Dimitris Tsirogiannis has posted comments on this change.

Change subject: [DOCS] Major update to Impala + Kudu page
......................................................................


Patch Set 7:

(25 comments)

http://gerrit.cloudera.org:8080/#/c/5649/7/docs/shared/impala_common.xml
File docs/shared/impala_common.xml:

PS7, Line 3736: The <codeph>REFRESH</codeph> and <codeph>INVALIDATE 
METADATA</codeph>
              :         statements are needed less frequently for Kudu tables 
than for
              :         HDFS-backed tables.

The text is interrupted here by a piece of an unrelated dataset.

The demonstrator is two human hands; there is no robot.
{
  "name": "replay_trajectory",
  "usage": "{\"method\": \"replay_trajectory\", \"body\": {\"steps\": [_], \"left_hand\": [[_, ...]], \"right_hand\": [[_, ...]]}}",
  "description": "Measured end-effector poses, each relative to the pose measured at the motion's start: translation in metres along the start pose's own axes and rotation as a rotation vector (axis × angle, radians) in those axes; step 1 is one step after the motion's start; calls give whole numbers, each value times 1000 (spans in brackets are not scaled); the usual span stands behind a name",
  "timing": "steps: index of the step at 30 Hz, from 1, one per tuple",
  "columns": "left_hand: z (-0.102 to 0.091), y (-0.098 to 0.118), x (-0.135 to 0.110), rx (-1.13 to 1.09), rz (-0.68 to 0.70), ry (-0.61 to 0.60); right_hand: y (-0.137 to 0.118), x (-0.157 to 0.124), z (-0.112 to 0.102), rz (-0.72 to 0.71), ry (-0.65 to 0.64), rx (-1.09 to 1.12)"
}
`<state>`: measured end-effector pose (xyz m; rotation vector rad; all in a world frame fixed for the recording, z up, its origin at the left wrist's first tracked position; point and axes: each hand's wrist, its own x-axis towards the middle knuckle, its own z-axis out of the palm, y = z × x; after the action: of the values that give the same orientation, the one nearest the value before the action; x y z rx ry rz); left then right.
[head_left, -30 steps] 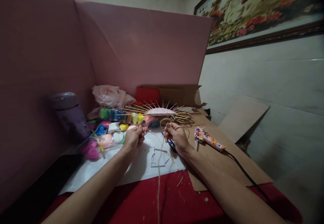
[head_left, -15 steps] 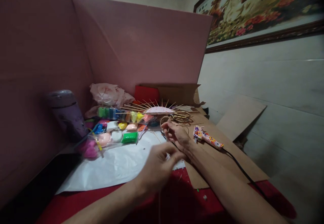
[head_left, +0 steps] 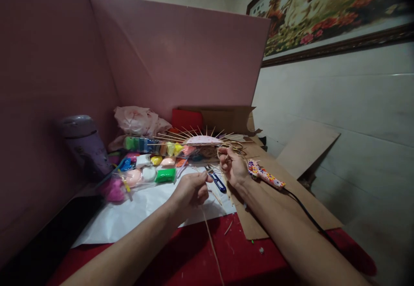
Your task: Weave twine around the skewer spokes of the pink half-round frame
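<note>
My left hand (head_left: 194, 187) is closed in a pinch, and a thin strand of twine (head_left: 210, 238) runs down from it over the red cloth. My right hand (head_left: 235, 168) is closed too, its fingers curled on a small loop of similar twine. The hands are apart, with blue-handled snips (head_left: 217, 181) lying between them on a white sheet. Thin wooden sticks (head_left: 230, 193) lie close to the snips. Behind my right hand stands a pale half-round piece (head_left: 203, 140) with sticks fanning out of it.
A flower-patterned glue gun (head_left: 265, 177) with a black cord rests on cardboard (head_left: 278, 210) at the right. Bagged coloured clay (head_left: 166, 175) is at the left on the white sheet (head_left: 136, 217). A purple bottle (head_left: 86, 148) stands at far left, beside the pink panels (head_left: 181, 53).
My hands have moved apart, the left one to the left and slightly up, the right one a little to the right. The snips and sticks between them now show.
</note>
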<state>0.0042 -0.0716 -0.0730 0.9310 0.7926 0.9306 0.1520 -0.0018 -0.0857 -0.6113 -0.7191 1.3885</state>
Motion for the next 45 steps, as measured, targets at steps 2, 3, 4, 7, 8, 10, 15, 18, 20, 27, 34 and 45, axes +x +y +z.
{"method": "replay_trajectory", "body": {"steps": [2, 3, 4, 7, 8, 10, 15, 18, 20, 27, 34, 45], "left_hand": [[-7, 3, 5, -29, -2, 43], [-11, 4, 7, -40, 6, 62], [-15, 5, 9, -50, 18, 79], [-25, 8, 14, -62, 56, 120], [-28, 9, 15, -60, 71, 128], [-32, 11, 17, -51, 103, 134], [-36, 13, 20, -45, 159, 114], [-38, 12, 21, -10, 178, 135], [-40, 12, 23, 35, 193, 204], [-41, 22, 22, -40, 209, 199], [-43, 19, 24, -4, 268, 173], [-34, 6, 23, 341, 334, 260]], "right_hand": [[-2, 1, -2, -49, 40, 32], [-3, 2, -2, -77, 58, 43], [-3, 2, -3, -99, 72, 54], [-4, 3, -6, -138, 109, 77], [-4, 3, -6, -141, 116, 76], [-3, 3, -6, -145, 126, 57], [-2, 2, -4, -186, 177, 15], [-5, 2, -4, -223, 225, 21], [-7, 2, -4, -235, 252, 25], [-10, 3, -4, -276, 291, 13], [-8, 6, -6, -339, 334, -90], [12, -19, 14, -133, -342, -727]]}}
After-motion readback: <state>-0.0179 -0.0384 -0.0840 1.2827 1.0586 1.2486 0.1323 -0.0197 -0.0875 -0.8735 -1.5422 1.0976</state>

Neither statement is needed when 
data is
              :         added to, removed, or updated in a Kudu table, even if 
the changes
              :         are made directly to Kudu through a client program 
using the Kudu API.
              :         Run <codeph>REFRESH 
<varname>table_name</varname></codeph> or
              :         <codeph>INVALIDATE METADATA 
<varname>table_name</varname></codeph>
              :         for a Kudu table only after making a change to the Kudu 
table schema,
              :         such as adding or dropping a column, by a mechanism 
other than
              :         Impala.
I would start by saying when to use REFRESH and INVALIDATE METADATA for Kudu 
table and then talk about the cases where it is not required.


PS7, Line 3751: internal
Don't we also call them "managed"? Not sure.

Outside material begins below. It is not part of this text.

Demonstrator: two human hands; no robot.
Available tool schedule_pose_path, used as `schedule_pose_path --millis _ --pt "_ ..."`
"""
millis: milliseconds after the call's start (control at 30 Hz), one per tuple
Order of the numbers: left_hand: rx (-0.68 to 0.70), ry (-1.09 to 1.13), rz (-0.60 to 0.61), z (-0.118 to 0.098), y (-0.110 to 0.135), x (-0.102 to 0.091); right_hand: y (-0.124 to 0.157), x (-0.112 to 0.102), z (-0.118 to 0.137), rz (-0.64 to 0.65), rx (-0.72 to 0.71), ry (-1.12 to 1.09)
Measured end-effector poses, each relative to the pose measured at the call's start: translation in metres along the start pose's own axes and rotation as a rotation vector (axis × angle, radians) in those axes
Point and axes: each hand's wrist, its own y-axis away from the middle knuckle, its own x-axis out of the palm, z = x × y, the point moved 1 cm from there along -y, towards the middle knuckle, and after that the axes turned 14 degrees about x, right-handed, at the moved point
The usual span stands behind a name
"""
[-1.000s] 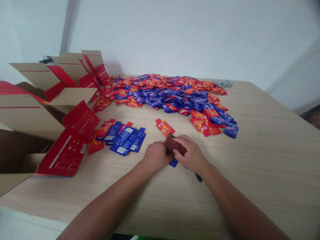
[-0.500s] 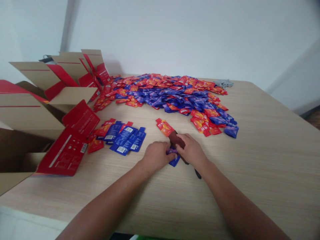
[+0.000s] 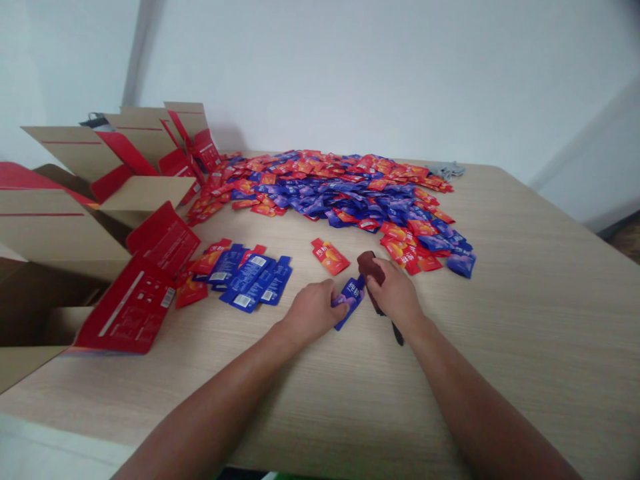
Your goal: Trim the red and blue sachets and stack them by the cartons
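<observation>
My left hand is closed on the near left edge of a blue-purple sachet, thumb on its printed face. The sachet lies on or just above the table, tilted to the right. Fingers of my right hand wrap round a flat, dark brown object. A narrow black end of that object pokes out below the palm; its kind does not show clearly. Just beyond my hands, an orange-red sachet lies face up by itself. Left of my left hand is a small overlapping group of blue sachets and red ones.
A long heap of red and blue sachets spreads across the back of the table. Open cardboard boxes with red flaps crowd the left side. A grey cloth-like item lies behind the heap, near the wall.
The brown object has been drawn off the orange-red sachet and moved right with my right hand. More of the blue sachet's front now shows in my left hand.
</observation>
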Motion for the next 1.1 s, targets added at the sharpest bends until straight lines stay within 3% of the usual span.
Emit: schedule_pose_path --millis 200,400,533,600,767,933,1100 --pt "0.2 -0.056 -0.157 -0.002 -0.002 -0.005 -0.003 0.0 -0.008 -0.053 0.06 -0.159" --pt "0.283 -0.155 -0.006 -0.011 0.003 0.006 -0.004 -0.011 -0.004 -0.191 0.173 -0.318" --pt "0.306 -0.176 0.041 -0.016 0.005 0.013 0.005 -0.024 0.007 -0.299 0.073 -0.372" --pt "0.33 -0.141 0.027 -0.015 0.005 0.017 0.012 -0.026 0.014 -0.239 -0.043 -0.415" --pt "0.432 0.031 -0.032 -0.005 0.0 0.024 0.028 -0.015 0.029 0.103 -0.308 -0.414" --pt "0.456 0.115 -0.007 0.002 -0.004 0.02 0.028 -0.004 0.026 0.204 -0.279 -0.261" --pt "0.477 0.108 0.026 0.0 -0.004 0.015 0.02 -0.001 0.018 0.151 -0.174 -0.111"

PS7, Line 3749: The distinction between internal and external tables has some 
special
              :         details for Kudu tables. Tables created entirely 
through Impala are
              :         internal tables.
It also has "special details" for non-Kudu tables. I would simply say "Impala 
supports both internal (managed) and external Kudu tables. Internal tables.... "


http://gerrit.cloudera.org:8080/#/c/5649/7/docs/topics/impala_alter_table.xml
File docs/topics/impala_alter_table.xml:

PS7, Line 833: can specify
"can only specify"


http://gerrit.cloudera.org:8080/#/c/5649/7/docs/topics/impala_create_table.xml
File docs/topics/impala_create_table.xml:

PS7, Line 338: clauses
I think you forgot caching which is also not supported for Kudu.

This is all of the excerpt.